The objective of this project is to classify 30 sec audio files by genre using TensorFlow models. To classify these audio samples in .wav format, we will preprocess them by calculating their MFCC, which is a temporal representation of the energy variations for each perceived frequency band. In this case, we are choosing 13 bands.

For a detailed presentation of this project, check out my article published by Towards Data Science: https://towardsdatascience.com/music-genre-detection-with-deep-learning-cf89e4cb2ecc

Environment and tools

The GTZAN dataset can be found here: https://www.kaggle.com/andradaolteanu/gtzan-dataset-music-genre-classification

The first notebook is a standalone Jupyter Notebook in a Conda-Python3 environment using Numpy, Scikit-Learn, Matplotlib and TensorFlow Keras. The second notebook is a more modular app structure using a convolutional neural network. The third notebook features an LSTM model (RNN).

Project steps

1 - Inspect and preprocess data

The dataset consists of 30 second songs in .wav format (999 total), divided into 10 folders, each corresponding to a musical genre. Firstly, we will label each genre using its folder index and split each 30 second sample in the desired amount of slices. Then we will calculate the MFCC (Mel-Frequency Cepstrum Coefficients) for each slice and store it with the associated label in a json file.

In sound processing, the mel-frequency cepstrum is a representation of the short-term power spectrum of a sound, based on a linear cosine transform of a log power spectrum on a nonlinear mel scale of frequency.

All audio files are clean (no noise), no extra preprocessing is required.

2 - Train and predict

In the first notebook, we are using a MLP model with a Flatten() layer whose input shape matches the number of MFCC bands and time frames. The other layers are Dense() fully connected and the final layer is a 10 output softmax Dense() for all 10 classes/genres.

In the second and third notebooks, we are using a CNN and an LSTM with fully connected MLP as final stage.

3 - Models performance

We are using Matplotlib with 'accuracy' metric to plot the training and validation curves after 30 epochs and an RMSprop optimizer with a learning rate lr=0.001.

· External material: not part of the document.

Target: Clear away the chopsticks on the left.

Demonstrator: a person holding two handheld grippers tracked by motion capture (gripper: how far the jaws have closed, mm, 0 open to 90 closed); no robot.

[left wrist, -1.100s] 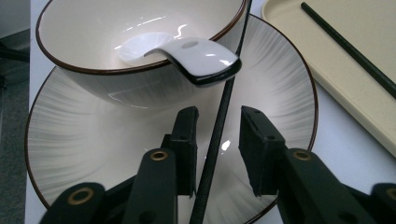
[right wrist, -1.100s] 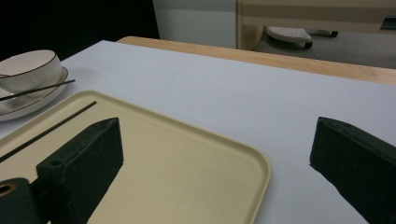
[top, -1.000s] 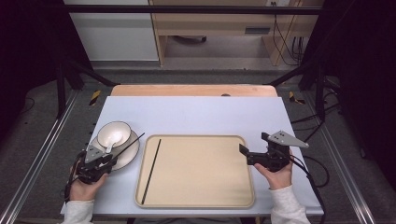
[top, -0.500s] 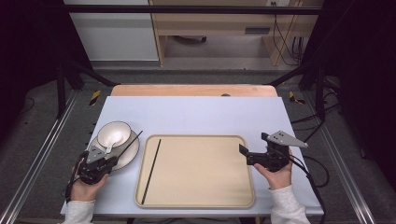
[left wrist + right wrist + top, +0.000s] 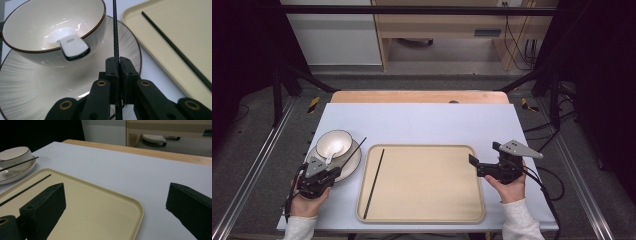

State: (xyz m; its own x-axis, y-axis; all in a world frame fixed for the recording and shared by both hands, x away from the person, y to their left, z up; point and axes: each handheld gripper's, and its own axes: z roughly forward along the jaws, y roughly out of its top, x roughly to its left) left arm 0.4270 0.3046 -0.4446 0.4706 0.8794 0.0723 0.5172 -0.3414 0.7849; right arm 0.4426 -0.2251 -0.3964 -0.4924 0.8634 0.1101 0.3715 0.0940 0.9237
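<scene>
— Any writing on the chopstick (image 5: 115, 30)?
— None readable. The left gripper (image 5: 323, 176) has its fingers clamped on its near end; it slants far-right across the plate (image 5: 353, 162), beside the bowl (image 5: 334, 143).
— And the other one?
— The second chopstick (image 5: 374, 182) lies lengthwise on the tray (image 5: 437, 210). The right gripper (image 5: 482, 162) has its fingers wide, holding nothing.

Cream bowl (image 5: 32, 27) brown-rimmed; ribbed cream plate (image 5: 22, 85); beige tray (image 5: 427, 185); black chopstick (image 5: 115, 30).
</scene>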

For the MLP version, tweaking various hyperparameters led to a final 70% on the training set and 60% on the validation set. Not bad, but more features are probably needed to reach better accuracy given the limited number of training examples. More slices result in shorter samples and affects performance. A more complex MLP architecture did not improve the final results and slowed down the training process.

For the CNN version, we get close to 80% on validation data. A make_prediction() method was added for inference purposes. The LSTM version reaches the same range of performance.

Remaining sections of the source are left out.